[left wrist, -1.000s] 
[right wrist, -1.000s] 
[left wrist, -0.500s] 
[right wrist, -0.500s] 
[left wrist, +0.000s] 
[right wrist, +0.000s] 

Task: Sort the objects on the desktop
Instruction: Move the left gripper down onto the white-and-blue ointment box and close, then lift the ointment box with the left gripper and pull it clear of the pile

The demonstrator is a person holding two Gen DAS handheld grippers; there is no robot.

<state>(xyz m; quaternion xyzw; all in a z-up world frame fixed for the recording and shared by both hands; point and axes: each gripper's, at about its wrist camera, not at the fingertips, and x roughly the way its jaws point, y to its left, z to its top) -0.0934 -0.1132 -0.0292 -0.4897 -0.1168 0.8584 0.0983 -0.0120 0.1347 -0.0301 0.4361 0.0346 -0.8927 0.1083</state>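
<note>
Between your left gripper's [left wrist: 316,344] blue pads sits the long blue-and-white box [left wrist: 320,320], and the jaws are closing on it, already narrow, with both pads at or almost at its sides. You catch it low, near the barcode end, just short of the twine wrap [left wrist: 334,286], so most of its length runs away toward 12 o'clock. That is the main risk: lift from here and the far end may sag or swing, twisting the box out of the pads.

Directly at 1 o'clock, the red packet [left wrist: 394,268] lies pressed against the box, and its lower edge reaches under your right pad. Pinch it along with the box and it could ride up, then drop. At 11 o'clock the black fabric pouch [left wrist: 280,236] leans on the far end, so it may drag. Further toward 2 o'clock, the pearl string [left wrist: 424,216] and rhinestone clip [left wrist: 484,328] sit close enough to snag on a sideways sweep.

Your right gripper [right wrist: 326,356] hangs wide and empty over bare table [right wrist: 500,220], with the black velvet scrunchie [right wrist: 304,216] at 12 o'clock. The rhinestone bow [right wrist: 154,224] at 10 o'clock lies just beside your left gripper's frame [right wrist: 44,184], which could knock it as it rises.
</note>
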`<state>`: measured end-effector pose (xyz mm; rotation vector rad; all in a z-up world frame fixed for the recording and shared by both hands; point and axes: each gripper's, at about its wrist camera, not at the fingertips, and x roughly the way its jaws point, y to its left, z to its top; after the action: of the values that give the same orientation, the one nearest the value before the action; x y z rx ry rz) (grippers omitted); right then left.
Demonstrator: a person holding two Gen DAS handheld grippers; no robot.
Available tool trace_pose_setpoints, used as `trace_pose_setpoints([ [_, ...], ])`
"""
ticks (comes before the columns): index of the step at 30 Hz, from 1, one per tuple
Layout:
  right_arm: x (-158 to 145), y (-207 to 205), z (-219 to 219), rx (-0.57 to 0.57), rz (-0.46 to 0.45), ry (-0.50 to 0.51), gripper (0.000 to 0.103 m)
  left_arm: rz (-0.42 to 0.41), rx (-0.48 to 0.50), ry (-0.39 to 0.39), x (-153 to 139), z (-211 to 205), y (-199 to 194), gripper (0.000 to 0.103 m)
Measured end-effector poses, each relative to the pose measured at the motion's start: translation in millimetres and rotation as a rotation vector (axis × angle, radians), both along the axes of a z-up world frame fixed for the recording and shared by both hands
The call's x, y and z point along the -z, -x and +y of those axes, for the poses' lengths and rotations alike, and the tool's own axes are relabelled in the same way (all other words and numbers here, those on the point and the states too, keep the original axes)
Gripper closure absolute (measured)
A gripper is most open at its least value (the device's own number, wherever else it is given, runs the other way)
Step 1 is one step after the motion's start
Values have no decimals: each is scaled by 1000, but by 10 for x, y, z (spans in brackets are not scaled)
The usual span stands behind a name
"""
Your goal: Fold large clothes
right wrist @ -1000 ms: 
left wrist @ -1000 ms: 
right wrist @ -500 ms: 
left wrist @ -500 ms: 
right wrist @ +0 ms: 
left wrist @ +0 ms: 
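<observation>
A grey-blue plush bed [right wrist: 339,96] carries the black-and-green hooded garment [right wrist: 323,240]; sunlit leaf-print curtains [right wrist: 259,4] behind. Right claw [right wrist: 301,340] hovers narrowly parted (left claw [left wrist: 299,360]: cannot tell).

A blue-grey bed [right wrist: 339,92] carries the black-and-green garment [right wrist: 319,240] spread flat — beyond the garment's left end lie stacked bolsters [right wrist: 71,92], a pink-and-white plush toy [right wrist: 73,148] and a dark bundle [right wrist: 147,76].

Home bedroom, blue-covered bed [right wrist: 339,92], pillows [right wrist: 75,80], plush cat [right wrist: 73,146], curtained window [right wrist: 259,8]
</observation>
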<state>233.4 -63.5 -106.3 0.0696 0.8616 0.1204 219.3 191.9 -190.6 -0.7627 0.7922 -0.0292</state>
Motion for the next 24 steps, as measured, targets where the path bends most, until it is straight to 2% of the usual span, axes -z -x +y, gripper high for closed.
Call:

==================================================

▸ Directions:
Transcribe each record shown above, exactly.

▸ Answer for the task:
[left wrist, -1.000s] 
[right wrist, -1.000s] 
[left wrist, -0.500s] 
[right wrist, -0.500s] 
[left wrist, +0.000s] 
[right wrist, +0.000s] 

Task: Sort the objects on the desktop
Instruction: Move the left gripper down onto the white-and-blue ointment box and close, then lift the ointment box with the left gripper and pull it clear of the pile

The demonstrator is a person holding two Gen DAS handheld grippers; there is no robot.

<state>(xyz m; quaternion xyzw; all in a z-up world frame fixed for the recording and shared by both hands; point and axes: each gripper's, at about its wrist camera, not at the fingertips, and x roughly the way its jaws point, y to its left, z to its top) -0.0934 -0.1132 -0.0292 -0.4897 -0.1168 0.8584 0.0983 -0.0120 0.1347 -0.0301 0.4361 0.0346 -0.8927 0.1083</state>
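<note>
Between your left gripper's [left wrist: 316,344] blue pads sits the long blue-and-white box [left wrist: 320,320], and the jaws are closing on it, already narrow, with both pads at or almost at its sides. You catch it low, near the barcode end, just short of the twine wrap [left wrist: 334,286], so most of its length runs away toward 12 o'clock. That is the main risk: lift from here and the far end may sag or swing, twisting the box out of the pads.

Directly at 1 o'clock, the red packet [left wrist: 394,268] lies pressed against the box, and its lower edge reaches under your right pad. Pinch it along with the box and it could ride up, then drop. At 11 o'clock the black fabric pouch [left wrist: 280,236] leans on the far end, so it may drag. Further toward 2 o'clock, the pearl string [left wrist: 424,216] and rhinestone clip [left wrist: 484,328] sit close enough to snag on a sideways sweep.

Your right gripper [right wrist: 326,356] hangs wide and empty over bare table [right wrist: 500,220], with the black velvet scrunchie [right wrist: 304,216] at 12 o'clock. The rhinestone bow [right wrist: 154,224] at 10 o'clock lies just beside your left gripper's frame [right wrist: 44,184], which could knock it as it rises.
</note>
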`<state>`: measured end-effector pose (xyz mm; rotation vector rad; all in a z-up world frame fixed for the recording and shared by both hands; point and axes: each gripper's, at about its wrist camera, not at the fingertips, and x roughly the way its jaws point, y to its left, z to its top; after the action: of the values that give the same orientation, the one nearest the value before the action; x y z rx ry rz) (grippers omitted); right then left.
Demonstrator: a person holding two Gen DAS handheld grippers; no robot.
Available tool trace_pose_setpoints, used as `trace_pose_setpoints([ [_, ...], ])`
"""
ticks (comes before the columns): index of the step at 30 Hz, from 1, one per tuple
Layout:
  right_arm: x (-158 to 145), y (-207 to 205), z (-219 to 219), rx (-0.57 to 0.57), rz (-0.46 to 0.45), ry (-0.50 to 0.51), gripper (0.000 to 0.103 m)
  left_arm: rz (-0.42 to 0.41), rx (-0.48 to 0.50), ry (-0.39 to 0.39), x (-153 to 139), z (-211 to 205), y (-199 to 194), gripper (0.000 to 0.103 m)
Measured end-effector poses, each relative to the pose measured at the motion's start: translation in millimetres and rotation as a rotation vector (axis × angle, radians), both along the axes of a z-up world frame fixed for the recording and shared by both hands
The call's x, y and z point along the -z, -x and +y of those axes, for the poses' lengths and rotations alike, and the tool's own axes are relabelled in the same way (all other words and numbers here, those on the point and the states too, keep the original axes)
Gripper closure absolute (measured)
A gripper is most open at its least value (the device's own number, wherever else it is given, runs the other way)
Step 1 is one step after the motion's start
Values have no decimals: each is scaled by 1000, but by 10 for x, y, z (spans in brackets are not scaled)
The usual span stands behind a name
"""
Your goal: Fold large clothes
right wrist @ -1000 ms: 
left wrist @ -1000 ms: 
right wrist @ -500 ms: 
left wrist @ -500 ms: 
right wrist @ +0 ms: 
left wrist @ +0 ms: 
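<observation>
A grey-blue plush bed [right wrist: 339,96] carries the black-and-green hooded garment [right wrist: 323,240]; sunlit leaf-print curtains [right wrist: 259,4] behind. Right claw [right wrist: 301,340] hovers narrowly parted (left claw [left wrist: 299,360]: cannot tell).

A blue-grey bed [right wrist: 339,92] carries the black-and-green garment [right wrist: 319,240] spread flat — beyond the garment's left end lie stacked bolsters [right wrist: 71,92], a pink-and-white plush toy [right wrist: 73,148] and a dark bundle [right wrist: 147,76].

Home bedroom, blue-covered bed [right wrist: 339,92], pillows [right wrist: 75,80], plush cat [right wrist: 73,146], curtained window [right wrist: 259,8]
</observation>
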<state>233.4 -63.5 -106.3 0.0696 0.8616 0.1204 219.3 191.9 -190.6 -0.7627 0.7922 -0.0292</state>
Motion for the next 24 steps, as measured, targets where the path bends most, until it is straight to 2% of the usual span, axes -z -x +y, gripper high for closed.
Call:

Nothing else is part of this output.